_What you are asked to do_
Using the data below, return all lines in which "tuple" appears.

[Records Boundary: Start]

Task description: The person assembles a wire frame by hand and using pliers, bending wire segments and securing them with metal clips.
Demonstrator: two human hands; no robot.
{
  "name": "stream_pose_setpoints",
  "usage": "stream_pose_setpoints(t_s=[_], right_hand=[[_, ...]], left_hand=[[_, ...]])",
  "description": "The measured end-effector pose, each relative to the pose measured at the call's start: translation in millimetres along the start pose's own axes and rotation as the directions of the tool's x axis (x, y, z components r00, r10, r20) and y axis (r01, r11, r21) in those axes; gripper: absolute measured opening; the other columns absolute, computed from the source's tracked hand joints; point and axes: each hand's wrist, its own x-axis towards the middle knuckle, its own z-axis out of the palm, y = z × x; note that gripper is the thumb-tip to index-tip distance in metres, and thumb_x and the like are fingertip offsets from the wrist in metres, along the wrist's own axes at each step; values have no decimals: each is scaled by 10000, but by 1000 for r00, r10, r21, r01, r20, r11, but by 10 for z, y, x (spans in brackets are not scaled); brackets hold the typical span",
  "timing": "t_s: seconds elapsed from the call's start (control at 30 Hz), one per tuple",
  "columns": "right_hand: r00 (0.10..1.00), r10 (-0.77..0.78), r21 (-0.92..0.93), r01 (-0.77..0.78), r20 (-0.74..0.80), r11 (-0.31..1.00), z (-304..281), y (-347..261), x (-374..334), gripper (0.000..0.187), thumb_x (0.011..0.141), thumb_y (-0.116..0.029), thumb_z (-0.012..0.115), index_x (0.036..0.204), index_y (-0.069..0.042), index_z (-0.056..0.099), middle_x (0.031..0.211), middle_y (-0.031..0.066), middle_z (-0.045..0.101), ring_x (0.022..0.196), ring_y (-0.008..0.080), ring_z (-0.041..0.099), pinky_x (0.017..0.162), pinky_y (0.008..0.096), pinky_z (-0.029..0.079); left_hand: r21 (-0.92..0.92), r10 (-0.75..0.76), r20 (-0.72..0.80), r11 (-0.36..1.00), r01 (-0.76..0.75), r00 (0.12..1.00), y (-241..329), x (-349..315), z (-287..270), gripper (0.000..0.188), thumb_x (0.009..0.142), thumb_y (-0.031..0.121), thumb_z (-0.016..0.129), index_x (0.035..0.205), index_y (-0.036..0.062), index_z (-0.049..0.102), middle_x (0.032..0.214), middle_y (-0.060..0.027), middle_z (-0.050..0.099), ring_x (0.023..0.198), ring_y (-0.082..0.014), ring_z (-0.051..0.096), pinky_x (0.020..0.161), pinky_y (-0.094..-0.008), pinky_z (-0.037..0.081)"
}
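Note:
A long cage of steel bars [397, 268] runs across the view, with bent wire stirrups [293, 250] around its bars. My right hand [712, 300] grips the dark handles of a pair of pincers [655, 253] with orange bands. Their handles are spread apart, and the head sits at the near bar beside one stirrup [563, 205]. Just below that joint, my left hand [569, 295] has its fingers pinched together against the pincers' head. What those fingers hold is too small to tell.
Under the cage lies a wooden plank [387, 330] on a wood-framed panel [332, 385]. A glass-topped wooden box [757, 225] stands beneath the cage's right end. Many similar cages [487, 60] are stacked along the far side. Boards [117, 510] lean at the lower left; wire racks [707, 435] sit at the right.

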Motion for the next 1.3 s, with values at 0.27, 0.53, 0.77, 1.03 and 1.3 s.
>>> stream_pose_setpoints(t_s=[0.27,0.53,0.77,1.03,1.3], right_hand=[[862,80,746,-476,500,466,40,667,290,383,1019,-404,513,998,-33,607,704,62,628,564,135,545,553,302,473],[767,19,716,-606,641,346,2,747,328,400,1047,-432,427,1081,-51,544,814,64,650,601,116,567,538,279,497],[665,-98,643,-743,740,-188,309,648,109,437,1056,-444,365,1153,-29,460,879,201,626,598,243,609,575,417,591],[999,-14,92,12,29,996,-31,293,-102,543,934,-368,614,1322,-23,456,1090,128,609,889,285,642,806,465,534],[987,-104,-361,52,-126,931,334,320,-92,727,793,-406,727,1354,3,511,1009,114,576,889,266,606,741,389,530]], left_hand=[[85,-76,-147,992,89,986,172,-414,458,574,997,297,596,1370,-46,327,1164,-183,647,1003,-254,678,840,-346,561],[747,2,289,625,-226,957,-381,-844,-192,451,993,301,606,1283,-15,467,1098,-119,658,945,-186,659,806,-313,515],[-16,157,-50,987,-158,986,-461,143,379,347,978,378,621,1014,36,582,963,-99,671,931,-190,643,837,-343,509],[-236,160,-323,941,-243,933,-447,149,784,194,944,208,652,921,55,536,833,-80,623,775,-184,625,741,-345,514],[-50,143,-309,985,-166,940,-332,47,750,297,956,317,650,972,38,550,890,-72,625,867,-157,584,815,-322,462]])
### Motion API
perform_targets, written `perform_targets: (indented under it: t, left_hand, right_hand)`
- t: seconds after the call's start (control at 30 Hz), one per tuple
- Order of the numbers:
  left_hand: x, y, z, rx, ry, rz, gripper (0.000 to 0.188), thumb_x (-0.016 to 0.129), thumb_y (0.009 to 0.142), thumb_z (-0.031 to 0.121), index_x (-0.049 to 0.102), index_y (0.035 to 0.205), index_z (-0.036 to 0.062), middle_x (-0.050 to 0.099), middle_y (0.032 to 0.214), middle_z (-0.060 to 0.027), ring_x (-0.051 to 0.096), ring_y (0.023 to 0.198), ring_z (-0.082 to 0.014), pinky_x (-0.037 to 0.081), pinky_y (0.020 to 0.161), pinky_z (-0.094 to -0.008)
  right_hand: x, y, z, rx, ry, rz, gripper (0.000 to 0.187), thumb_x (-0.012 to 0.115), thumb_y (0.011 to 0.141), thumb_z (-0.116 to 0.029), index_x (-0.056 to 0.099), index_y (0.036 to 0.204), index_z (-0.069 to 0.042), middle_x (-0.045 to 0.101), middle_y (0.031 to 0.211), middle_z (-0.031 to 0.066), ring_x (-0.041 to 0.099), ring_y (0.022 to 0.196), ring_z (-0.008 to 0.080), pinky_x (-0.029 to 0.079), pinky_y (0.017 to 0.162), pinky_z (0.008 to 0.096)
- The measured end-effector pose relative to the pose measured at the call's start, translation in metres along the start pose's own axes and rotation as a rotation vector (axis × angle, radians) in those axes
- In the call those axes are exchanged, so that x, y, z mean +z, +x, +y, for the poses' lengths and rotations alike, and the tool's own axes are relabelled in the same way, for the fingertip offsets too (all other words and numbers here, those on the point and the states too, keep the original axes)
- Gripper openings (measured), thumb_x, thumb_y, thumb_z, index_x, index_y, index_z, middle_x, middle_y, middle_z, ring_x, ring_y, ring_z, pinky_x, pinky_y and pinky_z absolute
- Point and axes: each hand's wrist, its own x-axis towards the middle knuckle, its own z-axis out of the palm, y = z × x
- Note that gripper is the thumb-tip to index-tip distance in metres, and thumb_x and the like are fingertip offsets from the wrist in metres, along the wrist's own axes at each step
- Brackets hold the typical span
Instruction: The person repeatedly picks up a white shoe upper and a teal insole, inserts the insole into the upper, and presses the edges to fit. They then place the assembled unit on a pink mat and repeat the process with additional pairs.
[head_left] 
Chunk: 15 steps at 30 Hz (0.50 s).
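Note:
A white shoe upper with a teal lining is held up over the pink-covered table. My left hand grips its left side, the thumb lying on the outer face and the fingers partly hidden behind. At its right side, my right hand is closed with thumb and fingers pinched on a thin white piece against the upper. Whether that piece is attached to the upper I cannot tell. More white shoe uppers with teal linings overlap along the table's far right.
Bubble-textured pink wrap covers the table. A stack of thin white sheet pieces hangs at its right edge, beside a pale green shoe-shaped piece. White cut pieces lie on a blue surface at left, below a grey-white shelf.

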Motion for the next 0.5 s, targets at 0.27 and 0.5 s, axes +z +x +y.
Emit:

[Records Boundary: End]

_Finished exercise_
  "timing": "t_s: seconds elapsed from the call's start (control at 30 Hz), one per tuple",
- t: seconds after the call's start (control at 30 Hz), one per tuple

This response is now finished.